L'opinion de ce dernier pèse lourd. Septuple champion du monde en catégorie reine, idole de nombreux fans de MotoGP et devenu avec l'âge, 41 ans, davantage respecté que craint sur la piste, ses critiques ont déchainé les réseaux sociaux contre Zarco.

Or ce dernier sort tout juste d'une mauvaise passe.

Considéré il y a deux ans comme l'un des grands espoirs de la discipline après deux titres de champion du monde Moto2 et plusieurs pole positions et podiums en MotoGP, ses 18 derniers mois ont été difficiles.

Arrivé au sein de l'équipe d'usine KTM pour la saison 2019, il avait quitté cette écurie quelques mois plus tard dans un climat délétère, victime de chutes à répétition et apparemment incapable de maîtriser la machine autrichienne réclamant un pilotage tout en force.

Après des mois sans guidon, deux piges pour Honda l'ont remis en selle avant un contrat pour 2020 avec l'écurie cliente de Ducati, Avintia, pourtant habituée au fond de peloton.

- Rêve d'une meilleure écurie -

Le Cannois a cependant emmené sa machine au sommet lors du Grand Prix de République tchèque mi-août avec une pole position puis une 3e place en course.

Ces résultats lui permettaient de commencer à réver d'une place dans une meilleure écurie, soit celle d'usine de Ducati --pour y remplacer Andrea Dovizioso sur le départ--, soit Pramac, l'écurie satellite de la marque italienne.
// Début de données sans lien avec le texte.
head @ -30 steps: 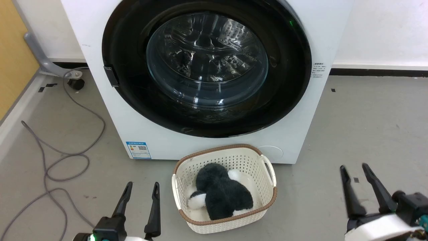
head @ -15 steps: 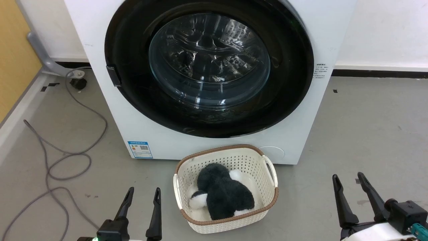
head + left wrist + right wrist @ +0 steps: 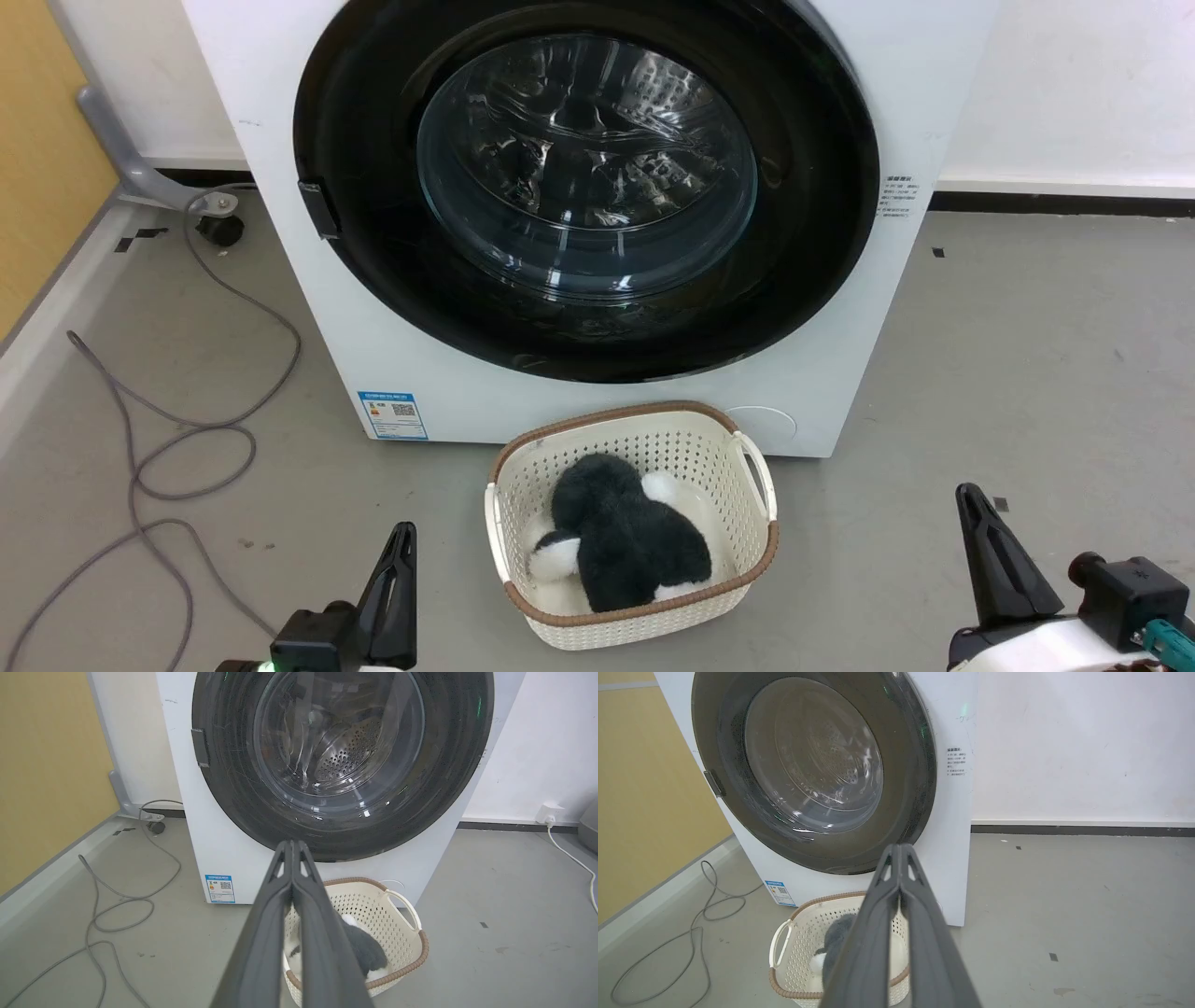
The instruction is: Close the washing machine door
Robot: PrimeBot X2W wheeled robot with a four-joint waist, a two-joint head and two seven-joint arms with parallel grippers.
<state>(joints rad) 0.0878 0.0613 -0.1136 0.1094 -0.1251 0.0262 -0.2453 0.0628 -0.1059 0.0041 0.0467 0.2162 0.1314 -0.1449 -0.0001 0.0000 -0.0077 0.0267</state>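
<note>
The white washing machine (image 3: 822,373) stands ahead on the grey floor. Its glossy black round door (image 3: 373,252) with the bulging glass window (image 3: 586,168) lies flat against the machine's front. The wrist views show the door (image 3: 233,788) (image 3: 901,788) the same way. My left gripper (image 3: 400,546) is low at the bottom left, shut, with its tips (image 3: 291,843) pressed together and nothing held. At the bottom right my right gripper (image 3: 966,499) is shut too, its tips (image 3: 900,847) touching. Both grippers are well short of the machine.
A cream perforated basket (image 3: 747,467) holding a black and white plush toy (image 3: 621,537) sits on the floor just before the machine, between my grippers. Grey cable (image 3: 187,439) loops over the floor at left. A yellow wall (image 3: 37,168) stands far left.
Both grippers have gone from open to shut. The right gripper has drawn back toward the lower right corner. The door has not moved.
</note>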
La polémique, puis la sanction, risquent de lui donner mauvaise presse, même si les dirigeants de la marque de Borgo Panigale l'ont défendu ces derniers jours.

En attendant, les Ducati se sont à nouveau montrées très rapides sur le tracé de Spielberg, le même qui avait servi de théâtre au Grand Prix d'Autriche il y a une semaine, même si elles ont été devancées par les motos "locales" KTM.

Les Ducati de Jack Miller et Andrea Dovizisio ont mené la danse le matin, avant que Pol Espargaro et sa KTM ne remettent les pendules à l'heure l'après-midi en réalisant le meilleur temps.

Le pilote français Fabio Quartararo (Yamaha-SRT), actuel leader du championnat du monde, n'a pour sa part effectué que le 14e temps. Sa Yamaha n'est pas à l'aise sur le très rapide circuit autrichien et il devra s'employer lors de la course dimanche à ne pas perdre trop de points pour espérer conserver une petite avance au championnat sur son dauphin Dovizioso.

Plusieurs pilotes blessés lors des dernières courses ne participent pas à l'épreuve de Styrie dont l'Espagnol Marc Marquez, tenant du titre et sextuple champion du monde, et l'Italien Francesco Bagnaia.